Disclaimer: I don't own any of the characters in this fanfic.
And I'm glad I don't, because I can write as good as Jim can sing (2nd in the Dutch Idols), the only difference is that he thinks he can sing and I know I can't write.
J.K. Rowling owns them all, and she writes so good, we all know the books and most of them love them. (And thanx to Linda Lupos, my beta reader ^_^)
DisgustedI feel disgusted with myself...
Everything I do... I hate what I have become...
Laughing at the pain of others...
Helping, being friendly towards the persons I dislike, shouting at the persons I would have liked... ofcourse, there are exceptions...
Disgusted for the things I do... disgusted for the things I say...
I had the wrong friends, but I can't get out of it....

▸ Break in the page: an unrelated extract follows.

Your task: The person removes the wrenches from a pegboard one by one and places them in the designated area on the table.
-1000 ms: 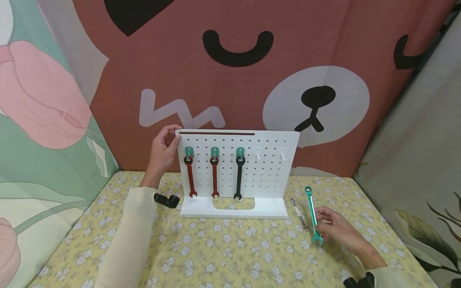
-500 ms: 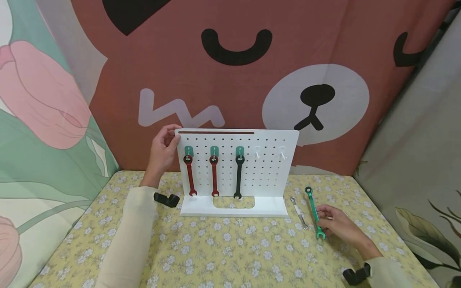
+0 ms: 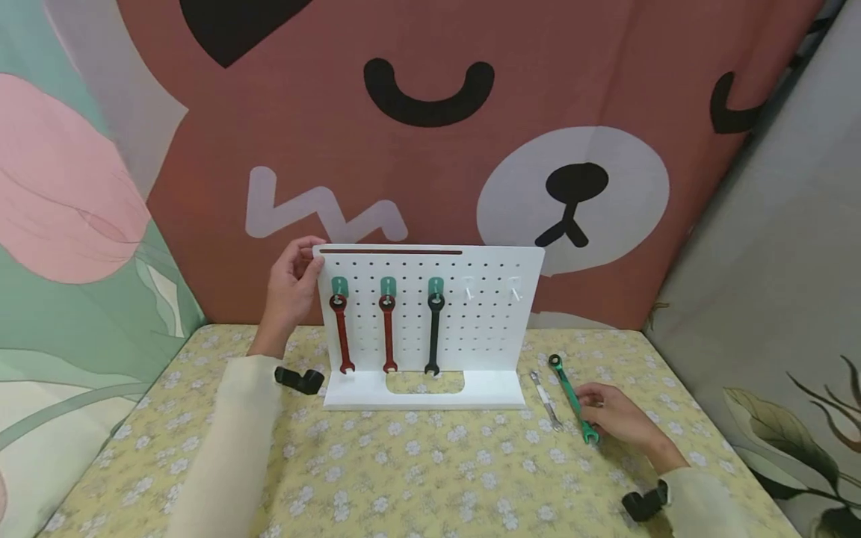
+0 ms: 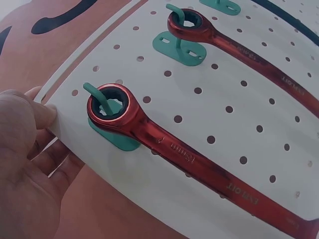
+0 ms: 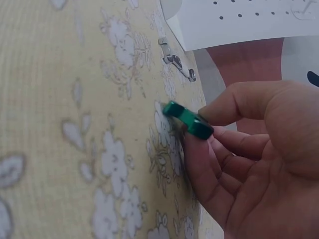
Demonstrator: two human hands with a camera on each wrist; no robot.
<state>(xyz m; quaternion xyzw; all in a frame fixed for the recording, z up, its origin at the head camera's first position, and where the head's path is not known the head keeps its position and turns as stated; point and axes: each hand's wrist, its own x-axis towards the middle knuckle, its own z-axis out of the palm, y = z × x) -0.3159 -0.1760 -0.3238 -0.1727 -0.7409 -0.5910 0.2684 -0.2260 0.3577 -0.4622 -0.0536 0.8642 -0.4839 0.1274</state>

I still have to call them my friends...
Nobody knows what it is like to be me...
Everybody hates me for what I am...
I do not want to be me...
I hate myself for what I am...
Only one person likes me...
Well, that is what he says.
He would be a fool if he did like me...
He only does something for me when I do something for him, without me, he, and a lot of other people would be dead...
But nobody knows what I have done for them, they just hate me for what they think I am...
There are people who act nice to me, but they only do because they are told to do or want something from me.
But on the inside... they hate me...
Even the cat, she feels sorry for me sometimes... but she cannot forgive some things I have done...
Death... and life...
I have seen people, even brave persons, begging for their own lives...
And others, wanting to die to save others...
Of course, these others were also killed by the Death Eaters.
The ones I admire are the persons who do not care if they live or die.
They are the strongest opponents, fighting against two or more Death Eaters at the same time.
And when they admit defeat, if they are not dead yet, they are standing proudly until the curse hits them...
It was all in the past... it was...
But now... it has returned...
I have been living a lie for years... dreading that moment...
I had to make them believe I was still on their side...
But I was not...
Being at Hogwarts made it easier on one way... but more difficult on another way...
Especially when he came back....
Waiting for the moment the Mark burned again was terrible...
But it was even worse when it did...
I had not felt the pain in years, I was not used to it anymore...
I returned to him, my fear growing every second...
Unlike some people I have seen, I fear death...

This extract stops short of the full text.